Prompt >>
How many lines in the listing contain the word "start"? Reply with the number alone.

↓

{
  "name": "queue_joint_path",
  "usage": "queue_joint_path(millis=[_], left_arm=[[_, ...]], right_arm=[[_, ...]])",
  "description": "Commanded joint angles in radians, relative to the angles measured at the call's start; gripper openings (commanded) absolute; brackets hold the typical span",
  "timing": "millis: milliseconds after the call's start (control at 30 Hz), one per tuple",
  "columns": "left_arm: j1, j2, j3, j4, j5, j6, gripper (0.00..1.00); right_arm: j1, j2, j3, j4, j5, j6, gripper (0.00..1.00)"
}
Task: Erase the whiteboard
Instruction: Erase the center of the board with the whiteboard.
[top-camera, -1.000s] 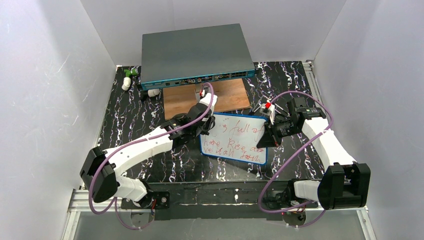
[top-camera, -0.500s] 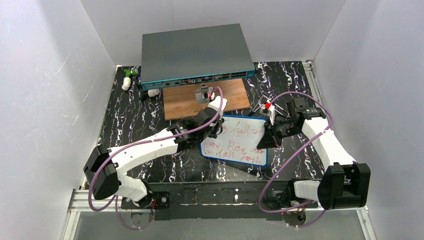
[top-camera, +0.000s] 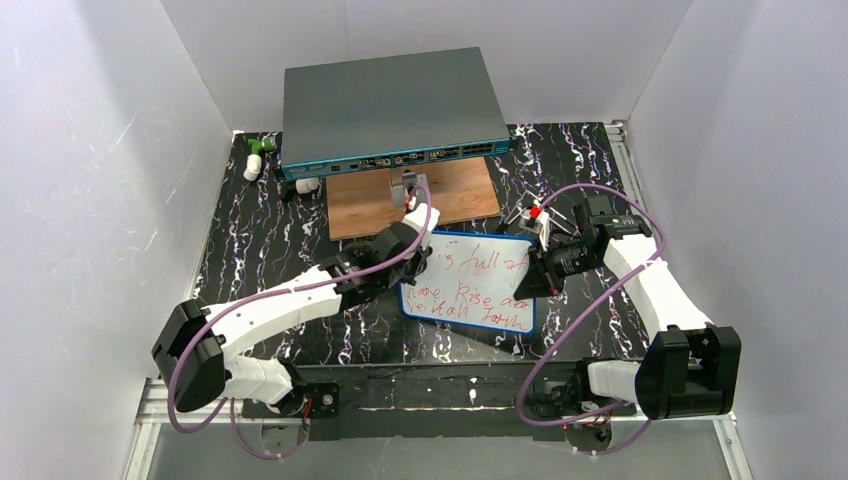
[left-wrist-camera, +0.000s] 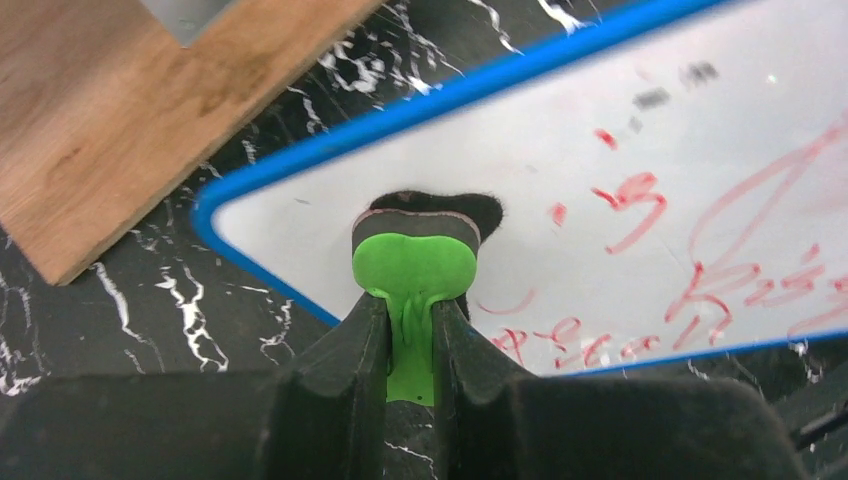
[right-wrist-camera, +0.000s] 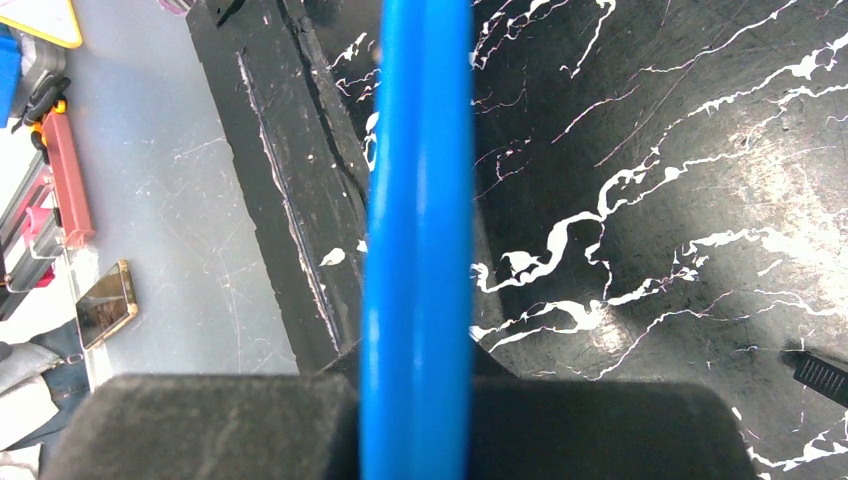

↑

Expected answer >>
2